Daniel walked across the room and looked in the mirror over the china press. He looked somewhat better than he had looked in the bathroom. The aspirins were taking effect, his color was coming back. Still, what he saw was worse than what anyone else would have seen. An observer would have seen a tall graceful man with high cheekbones and delicate features and beautiful deep blue eyes. A man who looked like he would never do an unkind or brutal or deeply stupid thing. A gentleman wearing khaki slacks and Italian loafers and an alpaca sweater the color of his eyes.
But what Daniel saw was loss. His balding head, sadness and loneliness and confusion. Failure, he said to his reflection. It’s crashing in, it’s falling down. I’ll be in the poor house any day now.

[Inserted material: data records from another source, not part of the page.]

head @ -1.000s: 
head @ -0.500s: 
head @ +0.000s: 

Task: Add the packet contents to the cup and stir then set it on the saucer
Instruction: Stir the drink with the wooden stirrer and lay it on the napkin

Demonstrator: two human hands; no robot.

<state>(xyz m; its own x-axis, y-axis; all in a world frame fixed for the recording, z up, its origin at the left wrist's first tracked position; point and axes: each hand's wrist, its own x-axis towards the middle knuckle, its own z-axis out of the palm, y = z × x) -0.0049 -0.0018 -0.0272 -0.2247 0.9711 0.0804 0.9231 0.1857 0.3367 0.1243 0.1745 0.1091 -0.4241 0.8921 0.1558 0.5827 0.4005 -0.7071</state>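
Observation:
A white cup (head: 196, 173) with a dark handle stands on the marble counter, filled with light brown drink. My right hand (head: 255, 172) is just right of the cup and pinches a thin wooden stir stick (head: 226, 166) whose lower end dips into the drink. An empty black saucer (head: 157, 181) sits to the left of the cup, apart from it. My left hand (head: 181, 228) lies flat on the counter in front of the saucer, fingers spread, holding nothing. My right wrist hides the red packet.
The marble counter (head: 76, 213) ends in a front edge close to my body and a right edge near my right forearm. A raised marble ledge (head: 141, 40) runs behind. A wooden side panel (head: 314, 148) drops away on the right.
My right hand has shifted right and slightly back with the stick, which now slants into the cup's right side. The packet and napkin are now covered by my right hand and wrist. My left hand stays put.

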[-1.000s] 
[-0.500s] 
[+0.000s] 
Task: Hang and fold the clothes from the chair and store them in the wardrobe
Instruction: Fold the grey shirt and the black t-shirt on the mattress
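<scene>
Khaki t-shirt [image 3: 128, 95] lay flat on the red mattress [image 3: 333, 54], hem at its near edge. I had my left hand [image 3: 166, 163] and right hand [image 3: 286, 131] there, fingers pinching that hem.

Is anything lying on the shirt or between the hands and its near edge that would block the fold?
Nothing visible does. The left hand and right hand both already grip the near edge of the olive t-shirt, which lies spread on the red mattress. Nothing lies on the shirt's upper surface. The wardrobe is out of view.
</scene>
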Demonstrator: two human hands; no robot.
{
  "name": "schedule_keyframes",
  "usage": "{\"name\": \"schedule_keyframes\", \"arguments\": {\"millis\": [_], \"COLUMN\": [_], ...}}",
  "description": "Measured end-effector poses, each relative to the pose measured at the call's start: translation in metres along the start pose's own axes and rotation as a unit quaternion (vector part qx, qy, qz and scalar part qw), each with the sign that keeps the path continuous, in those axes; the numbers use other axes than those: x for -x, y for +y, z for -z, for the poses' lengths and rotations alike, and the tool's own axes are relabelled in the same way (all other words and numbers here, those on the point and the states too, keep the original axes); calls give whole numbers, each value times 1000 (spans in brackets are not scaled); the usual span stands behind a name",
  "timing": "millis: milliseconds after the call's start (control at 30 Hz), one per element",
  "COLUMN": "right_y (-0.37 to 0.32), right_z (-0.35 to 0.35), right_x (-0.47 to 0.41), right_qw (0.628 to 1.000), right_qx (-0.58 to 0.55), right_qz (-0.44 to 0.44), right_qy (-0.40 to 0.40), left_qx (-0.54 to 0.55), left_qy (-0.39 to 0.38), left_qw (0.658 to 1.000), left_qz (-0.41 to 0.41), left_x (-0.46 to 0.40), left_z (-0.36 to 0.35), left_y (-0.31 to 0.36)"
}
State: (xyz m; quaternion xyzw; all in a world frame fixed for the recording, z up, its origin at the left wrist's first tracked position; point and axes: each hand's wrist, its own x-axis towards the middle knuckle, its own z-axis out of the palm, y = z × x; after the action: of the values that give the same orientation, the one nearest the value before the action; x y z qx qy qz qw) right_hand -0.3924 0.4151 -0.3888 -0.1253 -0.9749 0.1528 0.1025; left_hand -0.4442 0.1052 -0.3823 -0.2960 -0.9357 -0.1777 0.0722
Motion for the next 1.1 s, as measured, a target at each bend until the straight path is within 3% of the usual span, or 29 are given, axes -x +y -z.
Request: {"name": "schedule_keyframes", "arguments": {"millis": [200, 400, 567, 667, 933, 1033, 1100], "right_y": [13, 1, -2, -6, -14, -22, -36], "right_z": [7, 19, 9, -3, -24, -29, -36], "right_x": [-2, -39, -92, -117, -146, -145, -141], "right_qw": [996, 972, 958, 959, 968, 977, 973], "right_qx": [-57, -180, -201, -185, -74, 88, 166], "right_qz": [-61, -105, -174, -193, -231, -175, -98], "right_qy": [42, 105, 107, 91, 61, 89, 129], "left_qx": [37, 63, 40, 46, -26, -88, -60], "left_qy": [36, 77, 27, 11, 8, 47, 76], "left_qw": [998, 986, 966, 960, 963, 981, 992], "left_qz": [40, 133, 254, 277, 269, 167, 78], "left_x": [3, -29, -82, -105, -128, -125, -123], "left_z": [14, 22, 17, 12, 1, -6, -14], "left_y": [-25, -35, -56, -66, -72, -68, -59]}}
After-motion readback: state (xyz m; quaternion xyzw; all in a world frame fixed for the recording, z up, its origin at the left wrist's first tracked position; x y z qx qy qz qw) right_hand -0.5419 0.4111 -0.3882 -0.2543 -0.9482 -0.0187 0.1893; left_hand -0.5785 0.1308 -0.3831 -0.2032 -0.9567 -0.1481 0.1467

He thought it was his fault. When he was eighteen years old, his father and older brother James had given him four million dollars to divide up their fortune for income tax purposes. They had put the money in his name and expected him to do what they told him to do with it. But they had not given him the discipline or self-esteem he needed to get a law degree and join them in the firm. He was so different from them they could not understand him. Neither of them could imagine being confused. They were both the eldest sons of powerful women and they got up in the morning and bossed people around and slept eight hours every night. If they were ever drunk or bad it was calculated and controlled. So when Daniel began to “carouse” and “lay out all night” and “be bad,” they laughed at him and called him a chip off the old block.